Of course, the above does not apply to businesses focusing on local markets in a protected policy environment. That is why many of the “small businesses” supplying to the local markets have become the bigger polluters in Sri Lanka and elsewhere. Even the agricultural produce supplying to the local markets may contain excessive agrochemicals and, perhaps, poisonous substances, creating ESG issues.
Researchers have confirmed that the countries with small-scale agriculture use more agrochemicals than those with large-scale agriculture practices. However, as businesses grow and become public companies listed on the stock exchange, they must adhere to such ESG standards in order to remain competitive in the domestic market as well as in the global markets.
Why should banks comply with green financing practices? When the global financing is moving in the direction of sustainable financing, the lending institutions cannot overlook it. It is the newest part of the core-business of financial institutions too which enhances their competitiveness. Accordingly, the financial institutions can improve their international rating and reputation, while opening up opportunities to tap new global funding sources.
There is no “planet B”
There is a typical question that I have sometimes encountered in discussion forums: The Western countries have acquired their economic advancement without any concerns over ESG requirements and causing all such damages. Isn’t it an ‘external constraint’ that we impose such elements over our own development effort today?

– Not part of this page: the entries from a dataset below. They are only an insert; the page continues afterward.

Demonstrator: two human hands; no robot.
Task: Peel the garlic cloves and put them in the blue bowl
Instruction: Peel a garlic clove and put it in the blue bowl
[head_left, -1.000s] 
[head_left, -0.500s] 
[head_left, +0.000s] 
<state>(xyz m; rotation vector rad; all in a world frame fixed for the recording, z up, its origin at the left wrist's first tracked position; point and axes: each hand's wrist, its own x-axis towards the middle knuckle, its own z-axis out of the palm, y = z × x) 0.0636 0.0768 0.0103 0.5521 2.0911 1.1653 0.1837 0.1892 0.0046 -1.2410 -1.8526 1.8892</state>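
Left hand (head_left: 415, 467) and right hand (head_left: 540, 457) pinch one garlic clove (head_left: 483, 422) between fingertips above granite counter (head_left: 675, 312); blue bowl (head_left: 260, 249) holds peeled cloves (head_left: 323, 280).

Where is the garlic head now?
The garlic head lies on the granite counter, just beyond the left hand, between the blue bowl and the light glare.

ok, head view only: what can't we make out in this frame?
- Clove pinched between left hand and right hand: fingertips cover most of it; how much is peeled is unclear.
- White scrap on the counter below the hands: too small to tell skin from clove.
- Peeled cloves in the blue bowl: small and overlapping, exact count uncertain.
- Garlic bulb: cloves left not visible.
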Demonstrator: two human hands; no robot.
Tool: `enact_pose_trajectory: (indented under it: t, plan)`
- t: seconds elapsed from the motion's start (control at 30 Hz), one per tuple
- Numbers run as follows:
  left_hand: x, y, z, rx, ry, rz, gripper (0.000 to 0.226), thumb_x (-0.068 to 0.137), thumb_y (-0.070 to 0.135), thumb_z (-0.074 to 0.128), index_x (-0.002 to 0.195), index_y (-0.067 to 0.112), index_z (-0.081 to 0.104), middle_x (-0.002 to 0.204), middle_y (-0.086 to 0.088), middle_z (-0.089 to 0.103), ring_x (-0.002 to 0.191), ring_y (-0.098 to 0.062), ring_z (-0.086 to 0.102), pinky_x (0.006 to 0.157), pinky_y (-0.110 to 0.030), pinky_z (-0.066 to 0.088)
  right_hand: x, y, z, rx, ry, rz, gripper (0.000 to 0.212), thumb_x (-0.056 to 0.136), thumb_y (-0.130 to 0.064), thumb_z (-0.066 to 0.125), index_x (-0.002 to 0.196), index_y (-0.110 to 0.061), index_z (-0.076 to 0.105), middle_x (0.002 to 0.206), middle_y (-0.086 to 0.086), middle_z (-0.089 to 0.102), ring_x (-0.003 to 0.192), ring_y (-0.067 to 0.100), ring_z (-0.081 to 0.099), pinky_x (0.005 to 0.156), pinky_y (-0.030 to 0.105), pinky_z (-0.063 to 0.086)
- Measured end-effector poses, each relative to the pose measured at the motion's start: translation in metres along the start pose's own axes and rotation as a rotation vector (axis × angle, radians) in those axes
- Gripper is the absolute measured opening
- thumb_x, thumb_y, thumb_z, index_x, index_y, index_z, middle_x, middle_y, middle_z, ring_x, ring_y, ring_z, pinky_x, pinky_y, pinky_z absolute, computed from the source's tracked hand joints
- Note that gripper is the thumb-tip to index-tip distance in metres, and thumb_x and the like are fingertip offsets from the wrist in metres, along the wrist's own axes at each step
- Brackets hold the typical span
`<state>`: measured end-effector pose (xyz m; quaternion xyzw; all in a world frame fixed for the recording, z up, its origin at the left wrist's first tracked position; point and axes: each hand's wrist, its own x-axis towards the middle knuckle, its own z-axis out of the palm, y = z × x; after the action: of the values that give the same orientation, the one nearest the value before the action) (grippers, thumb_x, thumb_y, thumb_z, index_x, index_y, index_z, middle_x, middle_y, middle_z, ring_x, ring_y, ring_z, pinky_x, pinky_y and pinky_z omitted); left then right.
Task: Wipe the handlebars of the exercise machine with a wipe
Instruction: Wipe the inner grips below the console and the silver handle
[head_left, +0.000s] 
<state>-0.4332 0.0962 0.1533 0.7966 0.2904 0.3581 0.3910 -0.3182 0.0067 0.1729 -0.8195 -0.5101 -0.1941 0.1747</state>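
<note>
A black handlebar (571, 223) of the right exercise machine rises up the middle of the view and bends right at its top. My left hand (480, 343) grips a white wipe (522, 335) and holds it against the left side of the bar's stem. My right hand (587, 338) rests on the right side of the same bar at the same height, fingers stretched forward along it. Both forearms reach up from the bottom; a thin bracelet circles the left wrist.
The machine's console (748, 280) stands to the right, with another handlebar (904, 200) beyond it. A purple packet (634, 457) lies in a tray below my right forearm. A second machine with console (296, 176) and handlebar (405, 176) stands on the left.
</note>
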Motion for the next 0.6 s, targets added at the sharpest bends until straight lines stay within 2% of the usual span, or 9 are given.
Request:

Well, a short answer could be that ‘then, so be it and see the consequences’. Even though the claim may be true, but it was a different world that existed 100 years ago while scientific knowledge on ‘sustainability’ aspect was limited.
Today, it is an entirely a ‘new world’ where there is market demand for sustainability and where there is a body of scientific knowledge over where the world is heading without due consideration over sustainability elements.
As an economy closely integrated to the rest of the world and influenced by the rest of the world, a small country may remain competitive and progressive with global movements. On the other hand, Sri Lanka’s sustainability concern in business should not be due to its global pressure, but due to our own requirement.